[YOUR GOAL] Check every line of the data below for the word "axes". Copy the ones that have it.

[PROVIDED RECORDS]
_ _ _ _

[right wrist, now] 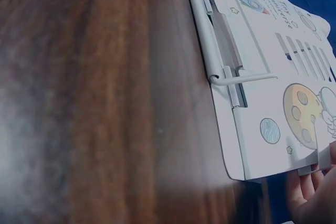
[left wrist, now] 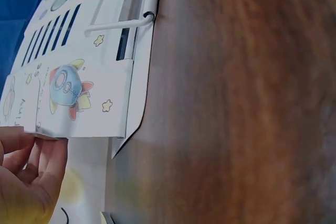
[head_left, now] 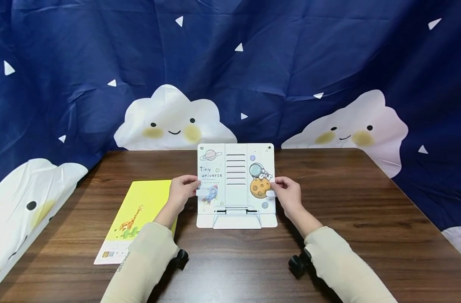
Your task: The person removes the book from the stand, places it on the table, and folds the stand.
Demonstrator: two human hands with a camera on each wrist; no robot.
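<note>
A white book stand (head_left: pixel 235 198) with space drawings and the words "Tiny universe" stands upright on the table, its wire page holder (head_left: pixel 238 218) low at the front. My left hand (head_left: pixel 182 191) pinches its left edge by a small side clip (head_left: pixel 202 192). On the opposite edge, my right hand (head_left: pixel 289 193) pinches beside the other clip (head_left: pixel 270 193). The left wrist view shows the left fingers (left wrist: pixel 50 166) behind the panel. In the right wrist view the right hand (right wrist: pixel 317 192) sits at the panel's edge, partly cut off by the frame.
A yellow book (head_left: pixel 139 210) with a giraffe on its cover lies left of the stand, partly under the left forearm. The brown wooden table (head_left: pixel 340 210) ends before a dark blue curtain (head_left: pixel 268 75) with clouds.
</note>
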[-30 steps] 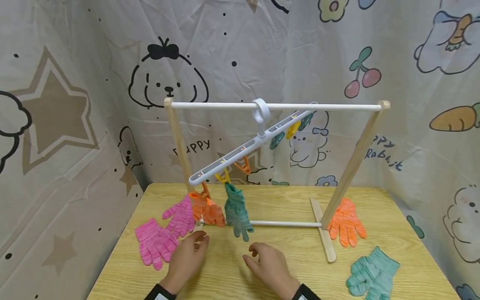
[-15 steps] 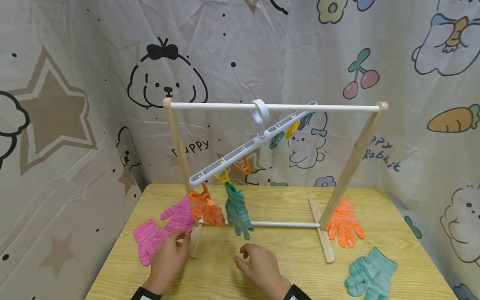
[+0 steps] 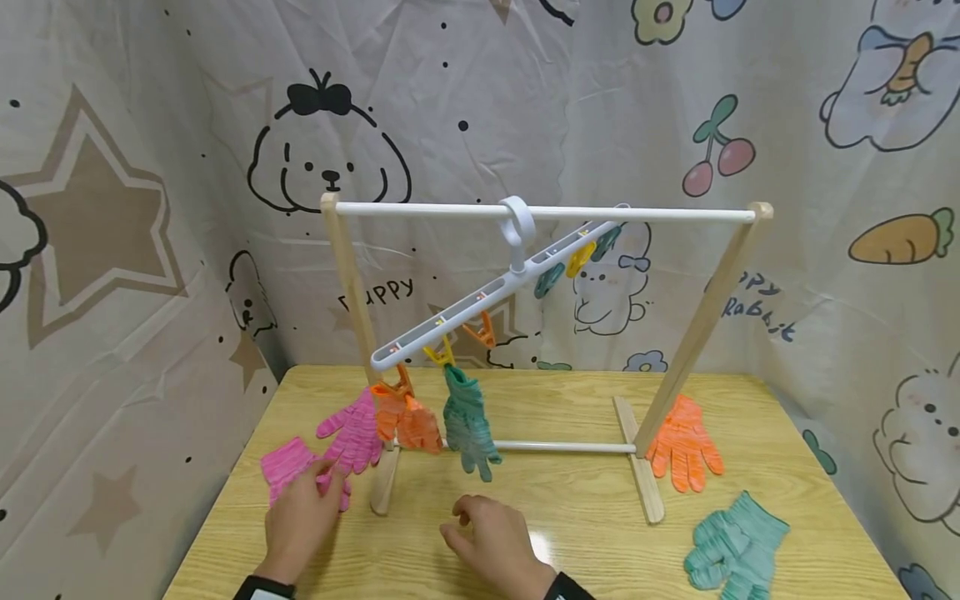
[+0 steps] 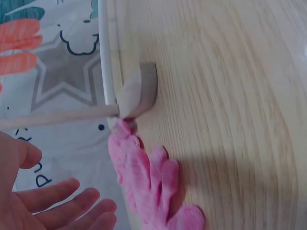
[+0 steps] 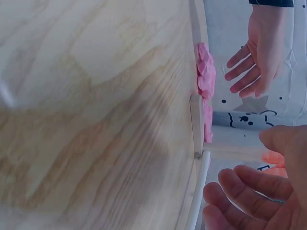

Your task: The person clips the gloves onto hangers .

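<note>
My left hand (image 3: 298, 523) is over the nearer pink glove (image 3: 283, 461), covering part of it in the head view. In the left wrist view its fingers (image 4: 72, 213) are spread, holding nothing. The other pink glove (image 3: 357, 429) lies just behind, by the rack's left foot. My right hand (image 3: 491, 537) hovers over the table's front middle, fingers loosely bent around nothing. A slanted white clip hanger (image 3: 487, 293) carries an orange glove (image 3: 411, 423) in an orange clip (image 3: 403, 382). Beside it, a green glove (image 3: 469, 421) hangs from a yellow clip (image 3: 441, 353).
A wooden rack's white top rod (image 3: 637, 214) bears the hanger; its right foot (image 3: 641, 467) stands on the table (image 3: 570, 550). An orange glove (image 3: 684, 446) and a green glove (image 3: 738, 546) lie at the right. Other clips (image 3: 580, 260) hang without gloves. A printed curtain stands behind.
My left hand has moved left, from beside the rack's left foot to over the nearer pink glove. The right hand has drifted slightly left. The hanging gloves stay as they were.
</note>
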Demonstrator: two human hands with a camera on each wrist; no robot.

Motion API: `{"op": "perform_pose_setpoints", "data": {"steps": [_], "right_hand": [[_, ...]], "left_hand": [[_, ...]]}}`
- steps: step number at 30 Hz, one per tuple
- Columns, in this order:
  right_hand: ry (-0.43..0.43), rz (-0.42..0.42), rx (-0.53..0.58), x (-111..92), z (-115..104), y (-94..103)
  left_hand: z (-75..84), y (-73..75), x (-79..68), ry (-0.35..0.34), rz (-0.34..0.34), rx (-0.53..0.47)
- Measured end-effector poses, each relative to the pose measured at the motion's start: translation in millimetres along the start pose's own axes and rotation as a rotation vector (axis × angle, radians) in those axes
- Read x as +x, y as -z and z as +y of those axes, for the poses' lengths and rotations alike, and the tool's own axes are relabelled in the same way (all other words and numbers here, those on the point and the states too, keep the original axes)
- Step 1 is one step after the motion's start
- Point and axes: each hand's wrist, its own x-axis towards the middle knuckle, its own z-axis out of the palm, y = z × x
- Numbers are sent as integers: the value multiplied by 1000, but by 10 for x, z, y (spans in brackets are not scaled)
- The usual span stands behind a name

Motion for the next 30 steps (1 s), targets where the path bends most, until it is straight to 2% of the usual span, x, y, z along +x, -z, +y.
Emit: {"op": "perform_pose_setpoints", "data": {"steps": [4,11,22,30], "right_hand": [[14,2,-4,-17,-29,-44],[32,10,-22,-33,-66,-126],[79,-18,-47,-58,-112,-159],[93,-17,-79,-59,-114,-158]], "left_hand": [[-60,23,21,25,0,22],[-174,9,45,7,40,53],[-272,1,78,5,21,73],[-350,-15,174,22,-4,104]]}}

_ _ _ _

[ANSWER TO THE EXERCISE]
- Measured end-effector poses, each relative to the pose measured at the motion's start: translation in millimetres along the start pose's own axes and rotation as a rotation vector (axis × angle, radians) in those axes
- Read x as +x, y as -z and z as +y of those axes, for the poses' lengths and rotations alike, and the tool's own axes are relabelled in the same way (all other words and numbers here, those on the point and the states too, keep the original axes)
- Point and axes: each hand's wrist, its own x-axis towards the middle knuckle, its own z-axis out of the palm, y = z × x

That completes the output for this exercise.